The lines to extract run from the first line of the entries through the line that contains "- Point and"; reproduce exactly those lines and no others.

(Stored items from a collection)
···
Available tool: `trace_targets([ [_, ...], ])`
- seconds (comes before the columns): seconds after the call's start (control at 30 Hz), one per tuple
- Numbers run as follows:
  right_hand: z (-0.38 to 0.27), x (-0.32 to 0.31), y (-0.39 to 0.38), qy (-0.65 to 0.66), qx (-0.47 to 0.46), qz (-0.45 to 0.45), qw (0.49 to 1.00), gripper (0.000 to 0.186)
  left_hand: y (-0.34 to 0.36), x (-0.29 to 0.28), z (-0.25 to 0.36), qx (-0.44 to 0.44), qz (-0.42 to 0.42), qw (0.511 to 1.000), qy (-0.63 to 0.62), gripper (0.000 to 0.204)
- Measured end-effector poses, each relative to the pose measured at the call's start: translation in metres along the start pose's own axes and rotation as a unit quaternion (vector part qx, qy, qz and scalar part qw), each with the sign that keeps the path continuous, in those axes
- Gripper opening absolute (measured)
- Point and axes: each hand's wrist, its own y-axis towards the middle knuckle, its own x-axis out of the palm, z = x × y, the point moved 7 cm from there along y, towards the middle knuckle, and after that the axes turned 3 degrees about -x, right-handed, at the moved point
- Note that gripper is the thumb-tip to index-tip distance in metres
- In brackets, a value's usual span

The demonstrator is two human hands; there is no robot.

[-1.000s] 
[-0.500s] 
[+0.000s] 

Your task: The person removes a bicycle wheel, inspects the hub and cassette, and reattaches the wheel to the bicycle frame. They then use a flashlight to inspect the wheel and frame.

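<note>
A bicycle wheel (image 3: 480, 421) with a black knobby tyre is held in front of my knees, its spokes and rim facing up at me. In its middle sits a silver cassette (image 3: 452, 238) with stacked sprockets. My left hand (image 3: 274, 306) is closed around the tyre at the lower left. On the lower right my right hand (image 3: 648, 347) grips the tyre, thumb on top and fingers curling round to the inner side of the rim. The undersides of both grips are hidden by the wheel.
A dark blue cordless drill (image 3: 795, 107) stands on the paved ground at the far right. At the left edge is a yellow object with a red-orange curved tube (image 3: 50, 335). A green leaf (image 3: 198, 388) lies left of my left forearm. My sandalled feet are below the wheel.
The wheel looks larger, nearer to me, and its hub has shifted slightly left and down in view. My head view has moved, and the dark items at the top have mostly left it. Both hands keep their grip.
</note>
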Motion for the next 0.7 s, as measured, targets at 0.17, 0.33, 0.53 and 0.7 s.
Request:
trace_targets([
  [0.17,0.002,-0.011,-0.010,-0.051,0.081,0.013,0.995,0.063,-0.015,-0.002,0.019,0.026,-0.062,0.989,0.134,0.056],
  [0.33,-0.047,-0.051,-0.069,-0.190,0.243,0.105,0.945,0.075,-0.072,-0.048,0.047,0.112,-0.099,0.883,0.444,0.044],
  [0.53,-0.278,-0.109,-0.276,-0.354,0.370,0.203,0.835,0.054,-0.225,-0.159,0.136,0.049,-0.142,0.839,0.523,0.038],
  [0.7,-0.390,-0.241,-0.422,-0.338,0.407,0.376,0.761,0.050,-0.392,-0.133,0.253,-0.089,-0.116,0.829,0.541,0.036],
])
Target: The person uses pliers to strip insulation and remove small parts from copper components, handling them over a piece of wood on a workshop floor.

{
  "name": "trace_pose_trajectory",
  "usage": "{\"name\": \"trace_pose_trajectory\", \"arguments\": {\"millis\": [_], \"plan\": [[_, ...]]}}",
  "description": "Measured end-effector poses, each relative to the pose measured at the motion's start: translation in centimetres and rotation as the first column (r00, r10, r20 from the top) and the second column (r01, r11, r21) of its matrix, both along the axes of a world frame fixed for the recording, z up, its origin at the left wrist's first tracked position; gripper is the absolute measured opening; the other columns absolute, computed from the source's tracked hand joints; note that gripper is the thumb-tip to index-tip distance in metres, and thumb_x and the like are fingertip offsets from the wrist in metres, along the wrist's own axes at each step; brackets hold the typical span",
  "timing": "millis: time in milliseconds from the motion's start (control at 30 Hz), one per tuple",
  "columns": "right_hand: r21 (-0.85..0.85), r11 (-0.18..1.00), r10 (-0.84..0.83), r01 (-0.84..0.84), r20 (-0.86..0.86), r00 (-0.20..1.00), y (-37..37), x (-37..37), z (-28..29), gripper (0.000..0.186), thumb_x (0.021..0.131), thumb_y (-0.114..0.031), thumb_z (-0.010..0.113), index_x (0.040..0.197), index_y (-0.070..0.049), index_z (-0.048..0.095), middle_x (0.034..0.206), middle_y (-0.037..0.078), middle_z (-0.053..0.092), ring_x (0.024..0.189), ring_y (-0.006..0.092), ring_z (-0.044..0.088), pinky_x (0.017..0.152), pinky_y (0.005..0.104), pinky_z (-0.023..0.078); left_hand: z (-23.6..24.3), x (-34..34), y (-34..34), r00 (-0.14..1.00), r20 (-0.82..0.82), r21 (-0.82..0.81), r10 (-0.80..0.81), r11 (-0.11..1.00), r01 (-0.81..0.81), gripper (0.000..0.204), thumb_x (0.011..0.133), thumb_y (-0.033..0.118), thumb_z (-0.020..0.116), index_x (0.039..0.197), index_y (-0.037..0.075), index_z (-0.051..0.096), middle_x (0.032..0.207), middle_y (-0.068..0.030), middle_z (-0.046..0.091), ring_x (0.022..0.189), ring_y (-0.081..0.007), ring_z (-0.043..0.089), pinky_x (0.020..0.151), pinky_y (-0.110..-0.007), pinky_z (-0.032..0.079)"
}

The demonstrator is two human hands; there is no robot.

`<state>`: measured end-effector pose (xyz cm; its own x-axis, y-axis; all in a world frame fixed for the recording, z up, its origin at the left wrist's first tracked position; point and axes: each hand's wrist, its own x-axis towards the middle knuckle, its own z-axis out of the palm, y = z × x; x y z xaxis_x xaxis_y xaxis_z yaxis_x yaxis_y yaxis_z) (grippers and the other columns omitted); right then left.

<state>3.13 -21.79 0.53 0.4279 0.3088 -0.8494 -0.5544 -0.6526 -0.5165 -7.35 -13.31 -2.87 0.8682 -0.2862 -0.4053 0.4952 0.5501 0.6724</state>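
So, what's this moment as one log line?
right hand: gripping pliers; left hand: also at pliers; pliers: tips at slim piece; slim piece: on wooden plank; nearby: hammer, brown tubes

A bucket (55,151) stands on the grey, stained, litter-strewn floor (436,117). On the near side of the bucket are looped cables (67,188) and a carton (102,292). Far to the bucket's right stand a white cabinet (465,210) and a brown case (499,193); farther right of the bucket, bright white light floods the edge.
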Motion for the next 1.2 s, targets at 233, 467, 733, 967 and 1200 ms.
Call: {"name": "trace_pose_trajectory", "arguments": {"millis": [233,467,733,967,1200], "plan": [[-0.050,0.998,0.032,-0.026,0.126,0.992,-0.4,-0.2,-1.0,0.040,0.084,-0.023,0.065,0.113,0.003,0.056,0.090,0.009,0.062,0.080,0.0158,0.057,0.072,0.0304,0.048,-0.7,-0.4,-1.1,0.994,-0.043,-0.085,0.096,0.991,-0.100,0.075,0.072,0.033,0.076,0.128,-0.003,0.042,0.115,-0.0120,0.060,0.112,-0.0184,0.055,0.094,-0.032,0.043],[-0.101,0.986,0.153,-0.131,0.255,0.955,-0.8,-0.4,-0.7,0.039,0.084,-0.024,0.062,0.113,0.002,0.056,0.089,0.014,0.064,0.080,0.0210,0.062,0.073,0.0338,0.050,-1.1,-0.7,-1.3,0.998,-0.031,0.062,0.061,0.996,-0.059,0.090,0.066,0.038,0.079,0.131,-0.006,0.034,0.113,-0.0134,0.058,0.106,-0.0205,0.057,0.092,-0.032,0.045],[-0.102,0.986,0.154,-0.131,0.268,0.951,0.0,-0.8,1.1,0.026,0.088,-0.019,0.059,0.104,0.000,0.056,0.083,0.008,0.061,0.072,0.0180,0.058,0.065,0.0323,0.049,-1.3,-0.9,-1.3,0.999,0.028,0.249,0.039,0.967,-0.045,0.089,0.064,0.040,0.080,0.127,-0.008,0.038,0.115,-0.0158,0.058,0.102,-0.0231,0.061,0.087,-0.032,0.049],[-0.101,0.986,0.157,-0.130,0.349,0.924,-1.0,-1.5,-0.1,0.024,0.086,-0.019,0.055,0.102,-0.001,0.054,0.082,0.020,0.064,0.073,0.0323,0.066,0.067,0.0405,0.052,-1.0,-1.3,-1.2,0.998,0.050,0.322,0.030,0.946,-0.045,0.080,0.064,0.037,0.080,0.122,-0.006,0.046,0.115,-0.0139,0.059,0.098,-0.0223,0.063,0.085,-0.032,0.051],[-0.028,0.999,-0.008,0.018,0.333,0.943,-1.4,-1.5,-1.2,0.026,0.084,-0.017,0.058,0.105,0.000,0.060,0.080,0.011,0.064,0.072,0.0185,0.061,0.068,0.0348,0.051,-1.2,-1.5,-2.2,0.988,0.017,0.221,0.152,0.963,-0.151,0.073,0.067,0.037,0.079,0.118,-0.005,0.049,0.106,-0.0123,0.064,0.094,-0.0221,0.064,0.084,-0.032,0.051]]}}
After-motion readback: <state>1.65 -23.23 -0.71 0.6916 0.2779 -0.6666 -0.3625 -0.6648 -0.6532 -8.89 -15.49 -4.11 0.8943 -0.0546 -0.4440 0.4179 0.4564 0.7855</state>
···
Response area:
Available tool: `trace_targets([ [_, ...], ])`
- seconds (comes before the columns): seconds after the call's start (control at 30 Hz), one per tuple
- Numbers run as follows:
  right_hand: z (-0.38 to 0.27), x (-0.32 to 0.31), y (-0.39 to 0.38), qy (-0.65 to 0.66), qx (-0.47 to 0.46), qz (-0.45 to 0.45), qw (0.49 to 1.00), gripper (0.000 to 0.186)
  left_hand: y (-0.34 to 0.36), x (-0.29 to 0.28), z (-0.25 to 0.36), qx (-0.44 to 0.44), qz (-0.42 to 0.42), qw (0.511 to 1.000), qy (-0.63 to 0.62), gripper (0.000 to 0.204)
- Measured end-effector poses, each relative to the pose measured at the call's start: translation in metres along the start pose's own axes and rotation as a unit quaternion (vector part qx, qy, qz and scalar part qw), each with the sign that keeps the path continuous, in those axes
- Gripper opening absolute (measured)
- Point and axes: each hand's wrist, its own y-axis towards the middle knuckle, its own x-axis out of the palm, z = x × y, the point moved 7 cm from there along y, towards the middle knuckle, and after that the axes turned 3 degrees about -x, right-handed, at the moved point

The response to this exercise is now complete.